Artificial intelligence is a valuable business tool. Platforms such as ChatGPT and Claude can help generate ideas, review content, explain technical concepts, and offer another perspective.
I use AI regularly, and I genuinely appreciate what it can do. It helps me outline ideas, fine-tune copy when I cannot find the right words, develop creative concepts and imagery, and produce content in significantly less time. I love AI and welcome its continued evolution.
However, AI does not have human discernment.
It does not know the complete history of your brand, website, marketing strategy, or development process. It can analyze the information it is given, but it does not automatically understand the reasoning, experience, conversations, approvals, or technical considerations behind the work.
Depending on how a question is presented, AI may also reinforce what the user appears to want to hear rather than challenge the premise of the question.
That distinction matters.
A Real Example of AI Getting It Wrong
Recently, one of my clients ran completed artwork for a rack card and retractable floor banner through AI. The platform returned a long list of suggested changes. In my professional opinion, most—although not all—of those recommendations were unnecessary or lacked a legitimate marketing basis.
I still reviewed the feedback carefully. Full disclosure: I agreed that some of the copy could be reduced. As an advertising and marketing copywriter, I tend to begin with more content and edit it down during the design process. Guilty as charged. I love to write.
After the artwork was revised, I ran the updated pieces through AI again. It produced another list of entirely new recommendations. Many would have added more content, revisions, time, and cost without improving either piece.
I then told the AI that I disagreed. I did not provide new audience research, business information, or a detailed marketing explanation.
The platform immediately reversed its position without prompting. It acknowledged that its earlier recommendations had been excessive and concluded that the materials were fine as they were.
Think about that.
The files had not changed. No new information had been introduced. The only change was that I disagreed based on my professional experience.
The AI then adjusted its answer.
AI Can Sound Confident and Still Be Wrong
AI platforms often present recommendations in polished, confident language. That confidence can make an answer appear factual, researched, or authoritative when it may simply be a generalized suggestion.
AI is trained on enormous amounts of online content, which includes both accurate and inaccurate information. The average user may not always be able to recognize the difference, especially for technical issues.
More recommendations also do not automatically mean better marketing.
AI can review a file and generate observations. That is different from understanding the full strategy behind it.

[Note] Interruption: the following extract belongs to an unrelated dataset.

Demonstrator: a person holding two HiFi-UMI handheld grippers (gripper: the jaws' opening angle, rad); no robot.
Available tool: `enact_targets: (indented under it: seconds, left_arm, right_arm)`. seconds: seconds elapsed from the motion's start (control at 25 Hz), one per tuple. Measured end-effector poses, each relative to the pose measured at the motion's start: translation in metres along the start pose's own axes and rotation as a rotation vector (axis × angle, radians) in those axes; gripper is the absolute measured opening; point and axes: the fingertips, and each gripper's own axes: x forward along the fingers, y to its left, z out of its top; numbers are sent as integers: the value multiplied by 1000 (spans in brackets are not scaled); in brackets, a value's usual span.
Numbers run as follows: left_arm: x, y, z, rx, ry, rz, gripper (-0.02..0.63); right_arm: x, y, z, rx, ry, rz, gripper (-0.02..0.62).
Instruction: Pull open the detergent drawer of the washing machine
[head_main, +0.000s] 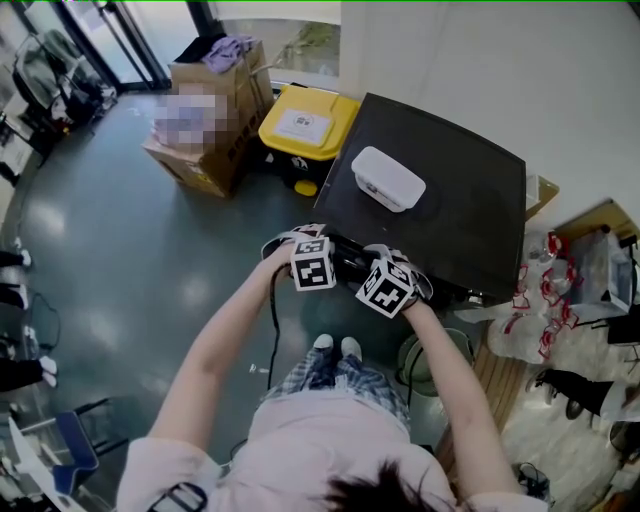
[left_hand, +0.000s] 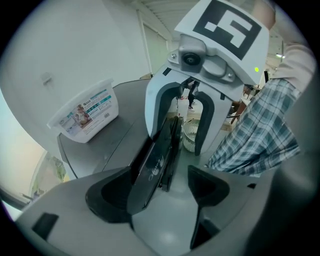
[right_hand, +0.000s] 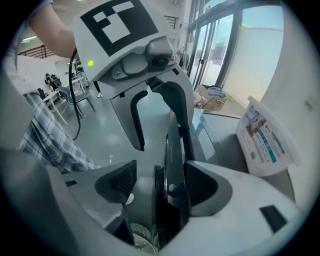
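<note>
Between the spread fingers of left gripper (left_hand: 160, 191) and right gripper (right_hand: 159, 184): the detergent drawer's glossy black front strip (left_hand: 152, 165). It runs along the front edge of the dark grey washing machine (head_main: 440, 170). Each gripper has its outer pad against the strip and its inner pad clear, so neither grips yet.

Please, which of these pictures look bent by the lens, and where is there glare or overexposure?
Left gripper view and right gripper view: strong fisheye bending, dark rounded corners; the white plastic box looks curved. Right gripper view: the windows are washed out. Head view: soft glare on the floor.
</note>
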Motion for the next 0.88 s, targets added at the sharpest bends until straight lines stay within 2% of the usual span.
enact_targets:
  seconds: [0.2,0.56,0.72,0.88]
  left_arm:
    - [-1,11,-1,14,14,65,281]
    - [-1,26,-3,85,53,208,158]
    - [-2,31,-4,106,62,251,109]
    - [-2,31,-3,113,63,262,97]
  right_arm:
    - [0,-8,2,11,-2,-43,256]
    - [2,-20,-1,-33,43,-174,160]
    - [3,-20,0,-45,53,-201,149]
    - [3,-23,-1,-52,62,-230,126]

AI Does Not Know Why a Marketing Decision Was Made
The same issue applies to website development and coding.
To date, we have run more than 80 websites through AI audits to evaluate what these tools could identify and how they can help us. AI provided a fast way to review certain front-end basics, which is super helpful, but it also made errors and incorrect assumptions.
Without professional experience, AI would not be able to recognize and correct those mistakes. Following every recommendation without review could have created new problems instead of solving existing ones.
Case in point, we recently had a client ask us to substantially reduce the copy on an e-commerce page based on AI feedback. However, that content had been intentionally developed as part of the page’s search engine optimization strategy.
Reducing the content without understanding its purpose could have weakened the page rather than improved it. Additional time was then required to revisit and re-review the strategy we had already discussed and confirmed, delaying completion.
Running the work through AI created unnecessary duplication and additional cost to the client for the time spent reviewing and responding.
Use AI to Ask Questions—not to Check Up on Your Experts
There is absolutely nothing wrong with using AI to become more informed or raise questions about your marketing.
There is, however, a major difference between saying:
“I ran this in AI and it raised this issue. What do you think?”
and:
“Please take this list from Chat GPT and make the changes.”
The first approach opens a productive professional discussion. The second begins with an assumption that may be incorrect and can be detrimental to the professional relationship you have established with your marketing partner.
Marketing Decisions Do Not Exist in Isolation
Copy affects layout. Layout affects readability. Readability affects response. Website features affect speed and performance. Code affects integrations. Tracking systems affect privacy and functionality. Development timing affects testing.
An AI recommendation may sound reasonable when viewed by itself while being completely wrong for the larger goal.
That is where professional experience matters.
Qualified professionals know when a recommendation will strengthen the work, when it will simply create more revisions, cost you more money and when it could weaken the final result.
AI Is a Tool, Not a Person
AI can be an excellent assistant, but it also makes mistakes, lacks project context, and may change its conclusions based on how the user responds rather than because the facts have changed.
Use AI. Ask thoughtful questions. Stay engaged in your marketing. But allow the professionals you hired to explain why an AI recommendation may be inaccurate, irrelevant, or potentially harmful.
Continually second-guessing professional decisions through AI can create confusion, duplicate work, increase costs, and damage an otherwise productive relationship.
The best marketing combines useful technology, qualified human judgment, and genuine client collaboration.